- _AIM OF THE EXERCISE_
Wherever a picture appears in the listing below, leave it out and reproduce the rest exactly.

*** DATA BLOCK Section Begins ***

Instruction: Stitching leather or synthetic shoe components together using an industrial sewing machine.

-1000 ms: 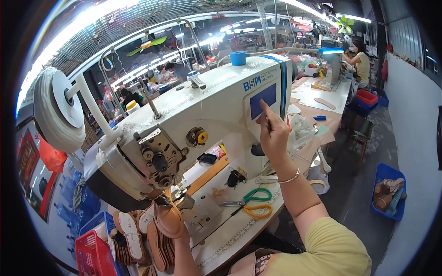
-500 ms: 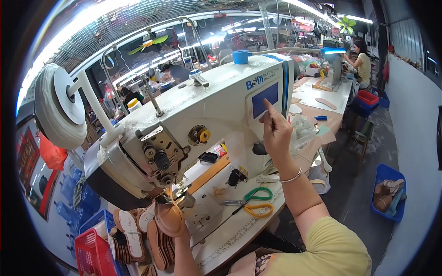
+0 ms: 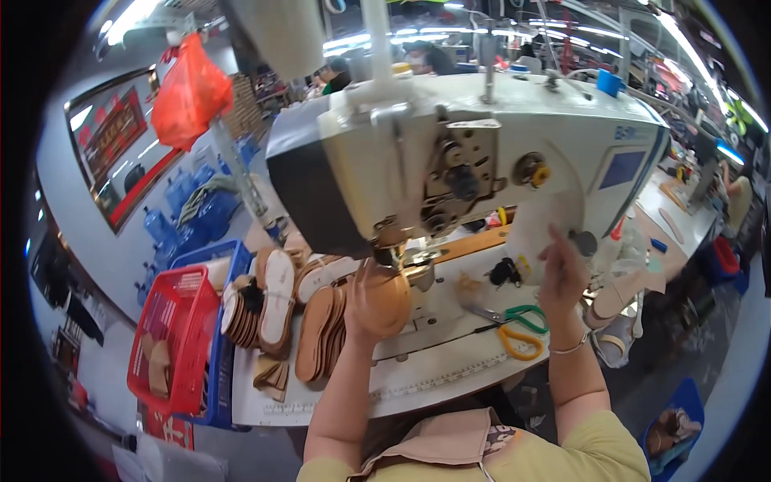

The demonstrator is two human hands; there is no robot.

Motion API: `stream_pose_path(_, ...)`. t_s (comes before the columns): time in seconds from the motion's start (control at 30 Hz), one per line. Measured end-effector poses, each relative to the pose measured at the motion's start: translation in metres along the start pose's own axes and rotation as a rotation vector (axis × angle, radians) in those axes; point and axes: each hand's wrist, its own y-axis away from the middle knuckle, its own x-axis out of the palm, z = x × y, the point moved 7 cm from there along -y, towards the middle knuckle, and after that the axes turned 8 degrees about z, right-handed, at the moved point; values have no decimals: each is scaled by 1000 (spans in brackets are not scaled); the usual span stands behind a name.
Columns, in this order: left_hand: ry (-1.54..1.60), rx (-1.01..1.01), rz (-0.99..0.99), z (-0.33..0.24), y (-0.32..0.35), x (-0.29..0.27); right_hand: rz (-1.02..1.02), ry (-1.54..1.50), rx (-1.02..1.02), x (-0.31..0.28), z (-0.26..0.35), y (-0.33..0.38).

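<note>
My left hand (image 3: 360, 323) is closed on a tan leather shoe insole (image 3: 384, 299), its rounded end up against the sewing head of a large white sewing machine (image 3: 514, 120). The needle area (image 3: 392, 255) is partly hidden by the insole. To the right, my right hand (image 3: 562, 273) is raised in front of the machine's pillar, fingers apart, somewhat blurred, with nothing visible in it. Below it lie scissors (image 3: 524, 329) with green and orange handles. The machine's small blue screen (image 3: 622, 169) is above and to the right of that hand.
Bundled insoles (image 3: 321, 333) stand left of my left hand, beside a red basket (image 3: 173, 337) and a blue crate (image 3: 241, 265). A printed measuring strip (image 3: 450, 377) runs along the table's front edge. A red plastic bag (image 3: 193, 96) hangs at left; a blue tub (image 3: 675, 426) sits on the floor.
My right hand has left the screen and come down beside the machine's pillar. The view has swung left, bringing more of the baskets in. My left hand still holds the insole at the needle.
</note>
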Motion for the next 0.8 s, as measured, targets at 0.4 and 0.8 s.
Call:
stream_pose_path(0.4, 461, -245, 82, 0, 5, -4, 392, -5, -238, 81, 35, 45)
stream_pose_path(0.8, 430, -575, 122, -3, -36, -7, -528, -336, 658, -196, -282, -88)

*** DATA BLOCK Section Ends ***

- _RESULT OF THIS TASK_
Instruction: Stitching leather or synthetic shoe components together using an industrial sewing machine.

-1000 ms: 
-500 ms: 
+0 ms: 

The demonstrator is two human hands; there is no robot.

Motion API: `stream_pose_path(_, ...)`. t_s (comes before the columns): time in seconds from the motion's start (control at 30 Hz), one per line. Measured end-effector poses, each relative to the pose measured at the motion's start: translation in metres along the start pose's own axes and rotation as a rotation vector (axis × angle, radians) in those axes; point and axes: each hand's wrist, its own y-axis away from the middle knuckle, its own x-axis out of the palm, z = x × y, the point moved 7 cm from there along -y, towards the middle knuckle, and after that the axes turned 8 degrees about z, right-handed, at the moved point; values have no decimals: each is scaled by 1000 (spans in brackets are not scaled); the usual span stands behind a name.
Columns, in this order: left_hand: ry (-1.54..1.60), rx (-1.01..1.01), rz (-0.99..0.99), z (-0.33..0.24), y (-0.32..0.35), x (-0.29..0.27); right_hand: rz (-1.02..1.02), ry (-1.54..1.50), rx (-1.02..1.02), x (-0.31..0.28), z (-0.26..0.35), y (-0.33..0.38).

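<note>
My left hand (image 3: 360, 323) is closed on a tan leather shoe insole (image 3: 384, 299), its rounded end up against the sewing head of a large white sewing machine (image 3: 514, 120). The needle area (image 3: 392, 255) is partly hidden by the insole. To the right, my right hand (image 3: 562, 273) is raised in front of the machine's pillar, fingers apart, somewhat blurred, with nothing visible in it. Below it lie scissors (image 3: 524, 329) with green and orange handles. The machine's small blue screen (image 3: 622, 169) is above and to the right of that hand.
Bundled insoles (image 3: 321, 333) stand left of my left hand, beside a red basket (image 3: 173, 337) and a blue crate (image 3: 241, 265). A printed measuring strip (image 3: 450, 377) runs along the table's front edge. A red plastic bag (image 3: 193, 96) hangs at left; a blue tub (image 3: 675, 426) sits on the floor.
My right hand has left the screen and come down beside the machine's pillar. The view has swung left, bringing more of the baskets in. My left hand still holds the insole at the needle.
</note>
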Motion for the next 0.8 s, as measured, targets at 0.4 and 0.8 s.
Call:
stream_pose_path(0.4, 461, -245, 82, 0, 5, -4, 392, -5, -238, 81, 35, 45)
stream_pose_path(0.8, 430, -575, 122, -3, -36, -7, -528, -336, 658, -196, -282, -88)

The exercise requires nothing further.